The body cools itself by sweating, but at those levels it is unable to do that because moisture doesn’t evaporate. The human body begins to shut down at a core temperature of around 109.4°F. At that point, we begin to heat from inside. Any heat index over 105°F is dangerous to the human body (new studies are concluding even lower levels can be lethal). Above 124°F is considered extremely dangerous.

Then you die.

“It’s not the heat, it’s the humidity.”

In the US, most places experiencing this rapid increase in temperatures are in the Desert Southwest, which typically have lower humidity and also air conditioning. So those with the means can live inside during long heatwaves, going from air conditioned home to air conditioned car to air-conditioned restaurant. So for now, it’s mostly the poor and homeless who die.

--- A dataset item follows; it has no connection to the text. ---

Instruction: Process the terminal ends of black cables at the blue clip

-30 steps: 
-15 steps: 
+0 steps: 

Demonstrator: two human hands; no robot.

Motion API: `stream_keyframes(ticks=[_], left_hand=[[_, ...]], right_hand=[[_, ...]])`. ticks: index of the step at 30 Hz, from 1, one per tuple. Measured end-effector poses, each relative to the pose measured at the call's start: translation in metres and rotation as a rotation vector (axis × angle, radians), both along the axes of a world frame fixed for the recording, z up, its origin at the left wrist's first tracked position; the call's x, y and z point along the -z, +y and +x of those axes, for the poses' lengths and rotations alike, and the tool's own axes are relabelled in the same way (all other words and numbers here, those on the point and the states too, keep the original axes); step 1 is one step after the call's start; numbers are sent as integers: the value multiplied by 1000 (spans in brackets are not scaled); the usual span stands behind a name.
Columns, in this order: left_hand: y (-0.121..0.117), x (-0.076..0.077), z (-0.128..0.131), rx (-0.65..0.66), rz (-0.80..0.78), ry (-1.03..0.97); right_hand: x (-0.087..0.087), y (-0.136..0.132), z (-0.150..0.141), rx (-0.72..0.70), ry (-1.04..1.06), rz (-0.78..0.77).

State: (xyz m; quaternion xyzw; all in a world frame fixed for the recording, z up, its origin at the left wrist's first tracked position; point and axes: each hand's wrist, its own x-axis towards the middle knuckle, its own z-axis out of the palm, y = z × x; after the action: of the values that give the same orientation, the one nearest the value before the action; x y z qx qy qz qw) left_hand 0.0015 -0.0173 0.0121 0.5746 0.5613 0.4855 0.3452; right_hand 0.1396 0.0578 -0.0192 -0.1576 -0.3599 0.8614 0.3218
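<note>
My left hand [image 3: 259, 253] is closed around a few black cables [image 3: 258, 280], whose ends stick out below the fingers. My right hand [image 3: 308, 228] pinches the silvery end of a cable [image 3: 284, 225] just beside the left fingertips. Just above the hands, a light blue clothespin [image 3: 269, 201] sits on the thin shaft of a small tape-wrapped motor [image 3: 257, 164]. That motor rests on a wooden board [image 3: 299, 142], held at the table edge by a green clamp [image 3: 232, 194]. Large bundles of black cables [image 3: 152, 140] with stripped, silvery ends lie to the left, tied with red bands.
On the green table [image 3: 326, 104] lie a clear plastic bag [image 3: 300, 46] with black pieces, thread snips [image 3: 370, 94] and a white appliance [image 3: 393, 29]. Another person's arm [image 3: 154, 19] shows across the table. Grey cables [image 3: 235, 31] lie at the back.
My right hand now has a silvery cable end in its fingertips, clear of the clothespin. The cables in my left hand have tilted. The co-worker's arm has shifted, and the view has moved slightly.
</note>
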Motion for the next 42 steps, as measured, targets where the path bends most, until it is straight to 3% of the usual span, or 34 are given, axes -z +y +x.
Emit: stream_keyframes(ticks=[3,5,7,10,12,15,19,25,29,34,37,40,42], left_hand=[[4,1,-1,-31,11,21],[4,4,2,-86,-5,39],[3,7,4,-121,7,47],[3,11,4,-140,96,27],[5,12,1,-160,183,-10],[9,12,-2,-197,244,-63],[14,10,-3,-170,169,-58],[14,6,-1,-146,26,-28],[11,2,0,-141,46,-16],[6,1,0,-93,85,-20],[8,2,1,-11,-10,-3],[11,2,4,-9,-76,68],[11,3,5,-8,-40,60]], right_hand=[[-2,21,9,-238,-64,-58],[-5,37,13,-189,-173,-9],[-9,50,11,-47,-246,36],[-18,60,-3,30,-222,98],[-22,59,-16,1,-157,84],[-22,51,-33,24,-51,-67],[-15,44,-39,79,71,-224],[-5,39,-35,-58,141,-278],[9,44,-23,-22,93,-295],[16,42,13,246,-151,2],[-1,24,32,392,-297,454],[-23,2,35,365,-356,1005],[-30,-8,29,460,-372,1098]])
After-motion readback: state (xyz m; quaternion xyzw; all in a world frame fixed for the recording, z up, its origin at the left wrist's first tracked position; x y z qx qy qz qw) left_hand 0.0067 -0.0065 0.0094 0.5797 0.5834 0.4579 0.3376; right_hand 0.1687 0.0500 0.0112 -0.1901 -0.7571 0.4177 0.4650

The other under-reported stat is overnight lows, which are increasing even faster than daytime highs. If anything, these numbers are more critical to any environment, because humans and plants are unable to recover. Humans can migrate if they are able, but trees not so much.

In the Near East, nighttime lows have been in the 80s up to high 90s in places. The same trends are clear in other regions of the overheating planet.

As heat indexes become more widely reported, climate denialists are lining up to deride these statistics as woke science, not real, like birds. It is another conspiracy, although who benefits is a different question altogether.

After 20 years of covering the global climate disaster, I have divided denialist trolls into two camps: 1) those who are well paid to continue the multi-billion dollar, multi-decade gas lighting extravaganza brought to you by the fossil boys and 2) fools.

However, there is likely significant overlap between these groups.